Microbial Reduction of Bitter Melon (Momordica charantia L.) and Chan Khao (Tarenna hoaensis Pitard) Herb Powder by Dielectric Barrier Discharge Plasma for Food Sanitary
DOI:
https://doi.org/10.4186/ej.2021.25.10.87Keywords:
non-thermal plasma, air discharge, food preservation, microorganism inactivationAbstract
The influence of air plasma treatment on microbial inactivation contaminants in bitter melon (Momordica charantia L.) and Chan Khao (Tarenna hoaensis Pitard) powders, obtained from the local retail market in Nakhonnayok, has been investigated.
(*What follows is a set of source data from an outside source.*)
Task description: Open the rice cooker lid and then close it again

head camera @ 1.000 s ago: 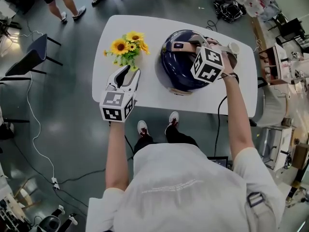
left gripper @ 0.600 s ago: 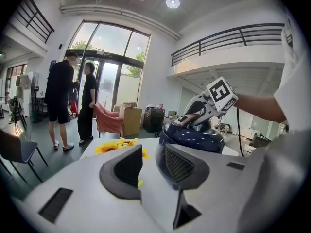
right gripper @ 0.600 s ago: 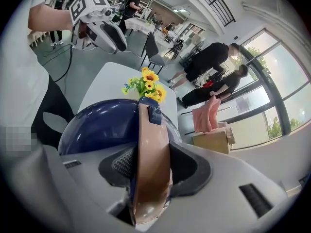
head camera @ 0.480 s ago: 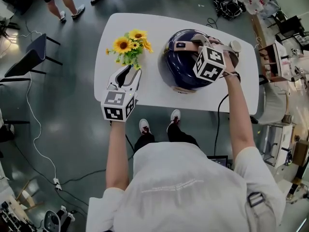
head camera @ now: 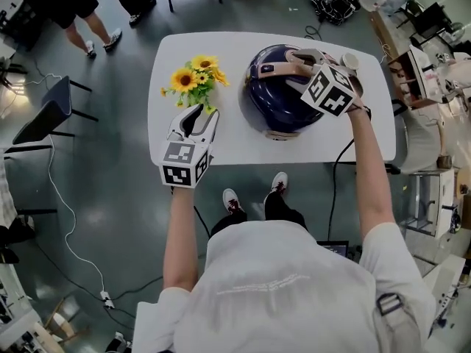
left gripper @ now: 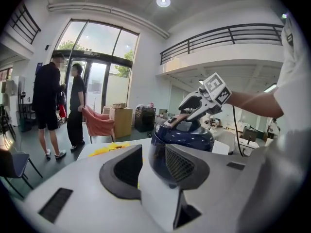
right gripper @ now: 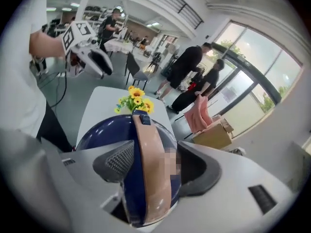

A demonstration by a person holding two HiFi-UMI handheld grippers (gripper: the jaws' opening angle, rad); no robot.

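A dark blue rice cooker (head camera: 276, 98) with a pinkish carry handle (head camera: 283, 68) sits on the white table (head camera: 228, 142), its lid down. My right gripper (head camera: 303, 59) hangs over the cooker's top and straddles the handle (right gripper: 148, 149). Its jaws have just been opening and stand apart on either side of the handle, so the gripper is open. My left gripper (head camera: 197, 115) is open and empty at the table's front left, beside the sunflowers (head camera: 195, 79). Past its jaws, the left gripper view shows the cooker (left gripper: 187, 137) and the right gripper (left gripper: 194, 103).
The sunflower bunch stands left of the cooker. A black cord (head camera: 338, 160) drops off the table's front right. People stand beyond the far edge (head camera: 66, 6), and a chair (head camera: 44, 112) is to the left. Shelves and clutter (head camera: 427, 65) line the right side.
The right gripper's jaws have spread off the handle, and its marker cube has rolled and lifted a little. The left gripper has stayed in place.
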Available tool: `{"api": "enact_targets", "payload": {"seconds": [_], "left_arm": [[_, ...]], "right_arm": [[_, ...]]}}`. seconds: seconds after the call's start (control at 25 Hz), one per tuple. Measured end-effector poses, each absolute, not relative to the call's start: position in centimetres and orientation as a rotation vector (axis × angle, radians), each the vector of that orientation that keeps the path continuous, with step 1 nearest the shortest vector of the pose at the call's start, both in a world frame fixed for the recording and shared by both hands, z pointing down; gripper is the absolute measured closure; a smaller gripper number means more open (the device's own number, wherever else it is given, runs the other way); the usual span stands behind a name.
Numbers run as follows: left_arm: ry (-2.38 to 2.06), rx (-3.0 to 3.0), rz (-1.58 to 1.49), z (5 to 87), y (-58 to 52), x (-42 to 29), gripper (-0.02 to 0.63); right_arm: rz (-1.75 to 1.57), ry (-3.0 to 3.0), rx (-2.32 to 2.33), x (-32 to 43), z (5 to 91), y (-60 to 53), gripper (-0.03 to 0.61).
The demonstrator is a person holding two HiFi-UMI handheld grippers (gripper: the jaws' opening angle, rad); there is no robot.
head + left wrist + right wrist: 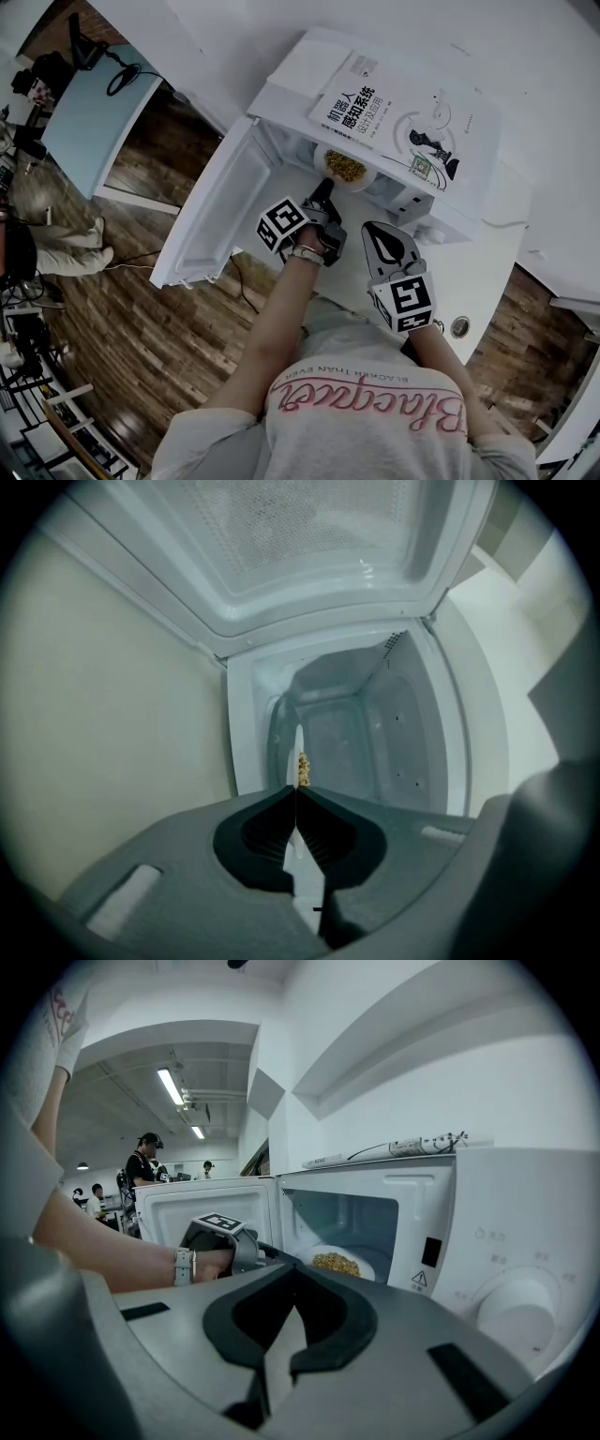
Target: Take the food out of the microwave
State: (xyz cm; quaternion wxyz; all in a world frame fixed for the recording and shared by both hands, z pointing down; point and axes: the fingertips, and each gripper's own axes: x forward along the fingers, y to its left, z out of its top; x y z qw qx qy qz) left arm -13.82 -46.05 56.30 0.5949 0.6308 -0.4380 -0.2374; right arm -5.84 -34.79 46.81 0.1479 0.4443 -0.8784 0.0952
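Note:
A white plate (349, 170) of yellow food sits in the open white microwave (281, 89). My left gripper (322, 194) reaches into the cavity and is shut on the plate's near rim. In the left gripper view the plate (298, 747) shows edge-on between the closed jaws of the left gripper (296, 791), a bit of food (303, 769) just past them. The right gripper view shows the plate (339, 1263) at the cavity's mouth with the left gripper (221, 1239) on it. My right gripper (372, 228) hangs shut and empty in front of the microwave's control panel (502, 1269).
The microwave door (208, 220) swings open to the left. A book (403, 114) lies on top of the microwave. The microwave stands on a white table (483, 272) against a white wall. People (145, 1162) stand far off at the left; wooden floor (169, 328) lies below.

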Motion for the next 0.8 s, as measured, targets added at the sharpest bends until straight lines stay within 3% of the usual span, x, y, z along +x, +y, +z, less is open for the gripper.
{"api": "enact_targets", "payload": {"seconds": [0.8], "left_arm": [[-1.028,1.528,-0.646,51.5,-38.8,-13.9,0.604]], "right_arm": [[0.182,-2.618,1.286,-4.6,43.9,-30.3,0.568]]}}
The dielectric barrier discharge (DBD) air plasma model has been designed for in-package treatment by using a neon transformer. From the microbial analysis, there were high amounts of total aerobic plate count (TPC) as well as total yeast and mold counts (TYM) contaminants in both samples. It could be confirmed that the DBD air plasma treatment has a positive effect on microorganism reduction. Moreover, the color of air plasma-treated powders has still been chiefly preserved after the treatment process. The kinetics microbial inactivation process in this study has been found to be a single-slope survivor curve since the reduction rate is linear and increased with treatment time. The TPC and TYM concentration in the plasma-treated samples could be decreased to microbiologically qualify for the acceptance criteria of herbal drug preparations as indicated in the Thai Pharmacopoeia Volume I and II Supplement 2005 standard (TP Supplement 2005).